Le Royaume-Uni perd chaque année un milliard de livres sterling en taxe sur la valeur ajoutée (TVA) non collectée pour des raisons de fraudes ou d’erreurs de la part de vendeurs qui utilisent les plateformes Internet telles qu’eBay et Amazon, selon un rapport du National Audit Office commandé par le gouvernement britannique.
Selon ce rapport publié mercredi 19 avril, les vendeurs en question sont souvent basés en Chine, selon Reuters, qui ajoute qu’eBay et Amazon n'ont pas agi pour régler le problème des vendeurs qui se soustraient aux règles de TVA, même après avoir été alertés de ce contournement.

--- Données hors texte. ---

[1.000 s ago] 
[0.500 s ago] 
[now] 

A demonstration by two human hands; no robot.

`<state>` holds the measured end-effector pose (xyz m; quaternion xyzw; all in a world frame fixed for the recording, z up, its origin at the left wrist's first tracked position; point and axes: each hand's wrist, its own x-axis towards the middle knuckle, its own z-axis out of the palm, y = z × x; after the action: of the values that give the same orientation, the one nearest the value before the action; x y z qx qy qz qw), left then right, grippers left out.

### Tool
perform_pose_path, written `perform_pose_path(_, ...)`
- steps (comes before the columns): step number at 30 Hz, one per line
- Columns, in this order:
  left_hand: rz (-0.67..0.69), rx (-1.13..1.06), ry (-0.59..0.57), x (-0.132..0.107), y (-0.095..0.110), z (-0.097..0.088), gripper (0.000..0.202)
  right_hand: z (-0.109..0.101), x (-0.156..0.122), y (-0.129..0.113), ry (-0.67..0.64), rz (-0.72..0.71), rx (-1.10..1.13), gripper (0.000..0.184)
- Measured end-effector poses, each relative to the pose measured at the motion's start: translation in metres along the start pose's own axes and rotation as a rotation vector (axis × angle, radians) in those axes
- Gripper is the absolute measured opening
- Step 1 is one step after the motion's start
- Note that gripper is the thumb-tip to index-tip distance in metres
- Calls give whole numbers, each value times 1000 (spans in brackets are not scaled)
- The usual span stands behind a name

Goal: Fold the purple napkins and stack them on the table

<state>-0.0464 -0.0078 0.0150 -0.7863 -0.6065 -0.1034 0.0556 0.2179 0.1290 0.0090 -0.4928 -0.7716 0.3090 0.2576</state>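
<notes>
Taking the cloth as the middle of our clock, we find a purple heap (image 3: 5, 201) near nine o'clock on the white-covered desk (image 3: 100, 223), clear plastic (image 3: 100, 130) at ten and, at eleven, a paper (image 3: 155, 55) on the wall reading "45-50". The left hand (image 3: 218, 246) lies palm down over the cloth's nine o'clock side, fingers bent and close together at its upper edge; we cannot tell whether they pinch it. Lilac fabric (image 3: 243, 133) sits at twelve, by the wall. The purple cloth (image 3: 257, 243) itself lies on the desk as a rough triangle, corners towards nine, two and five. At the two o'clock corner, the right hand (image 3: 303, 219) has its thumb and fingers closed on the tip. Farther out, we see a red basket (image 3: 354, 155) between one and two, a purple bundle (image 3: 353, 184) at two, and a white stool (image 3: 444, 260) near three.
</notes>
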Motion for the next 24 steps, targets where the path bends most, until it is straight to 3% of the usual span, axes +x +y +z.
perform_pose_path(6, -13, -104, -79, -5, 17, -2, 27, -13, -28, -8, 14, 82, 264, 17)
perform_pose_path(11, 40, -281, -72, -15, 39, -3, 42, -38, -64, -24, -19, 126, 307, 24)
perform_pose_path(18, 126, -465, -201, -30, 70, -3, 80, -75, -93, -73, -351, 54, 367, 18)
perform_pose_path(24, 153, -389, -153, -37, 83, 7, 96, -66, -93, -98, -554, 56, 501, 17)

« Nous allons continuer à travailler de près avec les autorités fiscales britanniques pour assurer que tous les vendeurs de notre plateforme respectent la loi », a indiqué eBay dans un communiqué. Amazon a promis d'exclure « rapidement » les fraudeurs.
Impact sur les négociations au Conseil
Au niveau européen, lors des négociations au sein du Conseil de l'UE en matière de TVA applicable au commerce électronique, la délégation britannique a mis en avant une autre source de fraude à la TVA.
Dans ses propositions initiales, la Commission suppose que la fourniture de biens constitue principalement des importations de marchandises qui sont directement transportées au consommateur final (EUROPE 11680).
L’analyse britannique est basée sur la croissance rapide d’entrepôts (‘fulfilment houses'). Concrètement, ces entrepôts de stockage permettent à des biens d’être importés dans l’UE avant d’avoir été achetés, dit la délégation britannique dans un document de travail préparé pour les discussions techniques, dont EUROPE a eu copie. Leur livraison est donc plus rapide lorsqu’un consommateur commande un bien sur Internet puisque ces biens sont déjà dans l’UE, la fourniture finale de ces biens venant donc « de l’intérieur de l’UE ».
« Les biens destinés à ces 'fulfilment houses' sont dédouanés, selon plusieurs méthodes », écrit encore la délégation britannique. Cela les rend « difficiles à distinguer d’autres importations » et il est quasiment impossible de déterminer avec précision la valeur de la TVA de cette fourniture de biens vers le consommateur.
Or, l’entrepôt de stockage en question est une entité séparée du fournisseur et ne prend possession à aucun moment des biens en question. Ce n’est pas donc à lui de collecter ou de payer la TVA. En conséquence, les fournisseurs tirent avantage de cet état de fait et ne respectent souvent pas leurs obligations en matière de TVA et ces revenus sont donc in fine perdus.
« La proposition de la Commission ne va pas traiter de la question des hauts niveaux de non-respect (de la TVA) et des abus liés à l’usage de ces entrepôts », écrit encore la délégation britannique.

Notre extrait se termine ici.